▶ TASK REQUIREMENTS
Copy exactly the lines from the start of the material through the line with "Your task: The". Pictures stay out of the copy.

▶ INFORMATION SHOWN

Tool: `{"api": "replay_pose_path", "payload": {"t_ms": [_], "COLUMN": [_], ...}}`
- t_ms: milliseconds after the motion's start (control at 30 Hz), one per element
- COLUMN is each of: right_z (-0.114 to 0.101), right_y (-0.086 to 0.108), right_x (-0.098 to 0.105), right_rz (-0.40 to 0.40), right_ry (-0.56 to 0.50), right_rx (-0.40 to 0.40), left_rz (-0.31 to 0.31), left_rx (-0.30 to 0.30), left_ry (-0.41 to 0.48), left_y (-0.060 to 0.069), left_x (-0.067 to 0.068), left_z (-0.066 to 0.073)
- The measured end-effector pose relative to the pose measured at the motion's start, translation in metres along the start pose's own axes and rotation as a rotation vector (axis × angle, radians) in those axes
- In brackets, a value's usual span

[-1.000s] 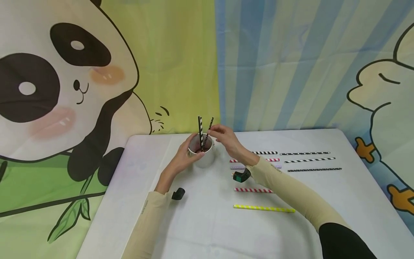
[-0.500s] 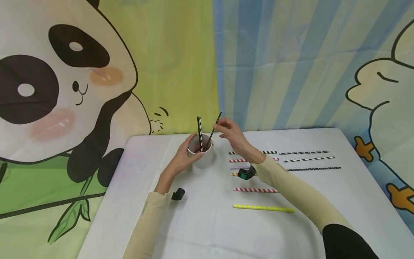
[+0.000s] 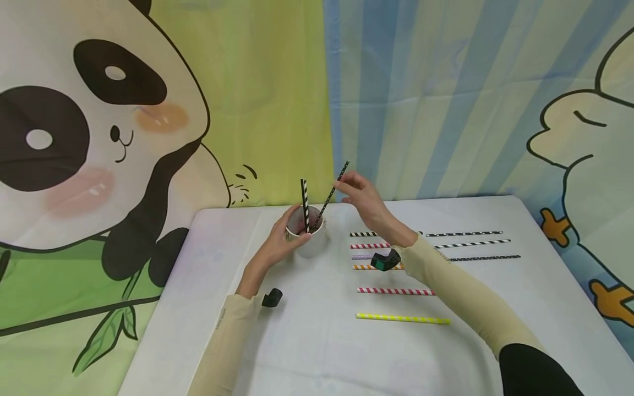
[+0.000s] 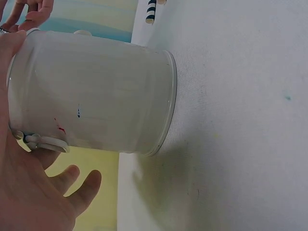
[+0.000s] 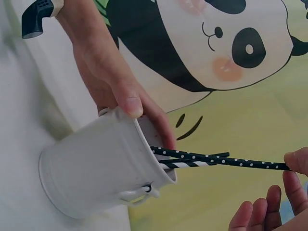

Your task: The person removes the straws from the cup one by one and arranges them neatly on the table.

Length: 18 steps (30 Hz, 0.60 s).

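A small white metal bucket stands at the table's back edge. My left hand holds it by the rim, thumb over the near side, as the right wrist view shows. My right hand pinches a black paper straw with white dots near its upper end. That straw slants up to the right, its lower end still inside the bucket. Black and black-and-white striped straws stand in the bucket beside it. Their lower ends are hidden by the bucket wall.
Right of the bucket, several paper straws lie in two columns: a red striped straw, a yellow checked straw, an orange one, and black-and-white ones such as the striped straw. My right forearm covers parts of some. A printed curtain hangs behind.
My right hand has moved up and to the right, drawing the dotted straw partly out of the bucket, so more of it shows. The left hand and bucket have hardly moved.
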State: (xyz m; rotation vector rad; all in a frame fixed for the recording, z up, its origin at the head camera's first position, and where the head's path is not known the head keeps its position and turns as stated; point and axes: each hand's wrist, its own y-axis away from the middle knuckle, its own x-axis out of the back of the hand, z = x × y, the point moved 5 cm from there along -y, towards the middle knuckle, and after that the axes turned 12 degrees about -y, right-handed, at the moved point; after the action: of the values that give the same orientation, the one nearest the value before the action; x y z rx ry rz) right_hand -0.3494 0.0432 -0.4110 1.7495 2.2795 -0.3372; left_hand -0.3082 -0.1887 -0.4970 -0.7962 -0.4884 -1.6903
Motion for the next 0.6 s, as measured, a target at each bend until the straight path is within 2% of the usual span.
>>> {"api": "replay_pose_path", "payload": {"t_ms": [467, 600], "right_z": [-0.023, -0.034], "right_y": [0.004, 0.005], "right_x": [0.009, 0.01], "right_rz": [0.017, 0.007], "right_ry": [-0.047, -0.03], "right_rx": [0.034, 0.081], "left_rz": [0.001, -0.002], "left_rx": [0.017, 0.025], "left_ry": [0.009, 0.01], "left_y": [0.001, 0.001], "left_x": [0.0, 0.0], "left_z": [0.0, 0.0]}}
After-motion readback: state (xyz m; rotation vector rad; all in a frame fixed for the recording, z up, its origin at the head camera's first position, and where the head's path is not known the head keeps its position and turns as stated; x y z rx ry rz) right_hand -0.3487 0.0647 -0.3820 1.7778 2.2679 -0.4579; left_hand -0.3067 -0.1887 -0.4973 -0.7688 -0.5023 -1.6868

▶ WRITTEN ANSWER
Tool: `{"api": "replay_pose_path", "payload": {"t_ms": [_], "COLUMN": [_], ...}}`
- t_ms: milliseconds after the motion's start (control at 30 Hz), one per element
- COLUMN is each of: right_z (-0.114 to 0.101), right_y (-0.086 to 0.108), right_x (-0.098 to 0.105), right_rz (-0.40 to 0.40), right_ry (-0.56 to 0.50), right_rx (-0.40 to 0.40), left_rz (-0.31 to 0.31), left_rx (-0.30 to 0.30), left_ry (-0.41 to 0.48), left_y (-0.060 to 0.069), left_x (-0.067 to 0.068), left_z (-0.066 to 0.073)
- The measured end-effector pose relative to the pose measured at the motion's start, translation in metres along the start pose's own axes and rotation as a rotation vector (axis × angle, radians) in those axes
- In brackets, a value's usual span

[-1.000s] 
[-0.500s] 
[+0.000s] 
[+0.000s] 
[+0.000s] 

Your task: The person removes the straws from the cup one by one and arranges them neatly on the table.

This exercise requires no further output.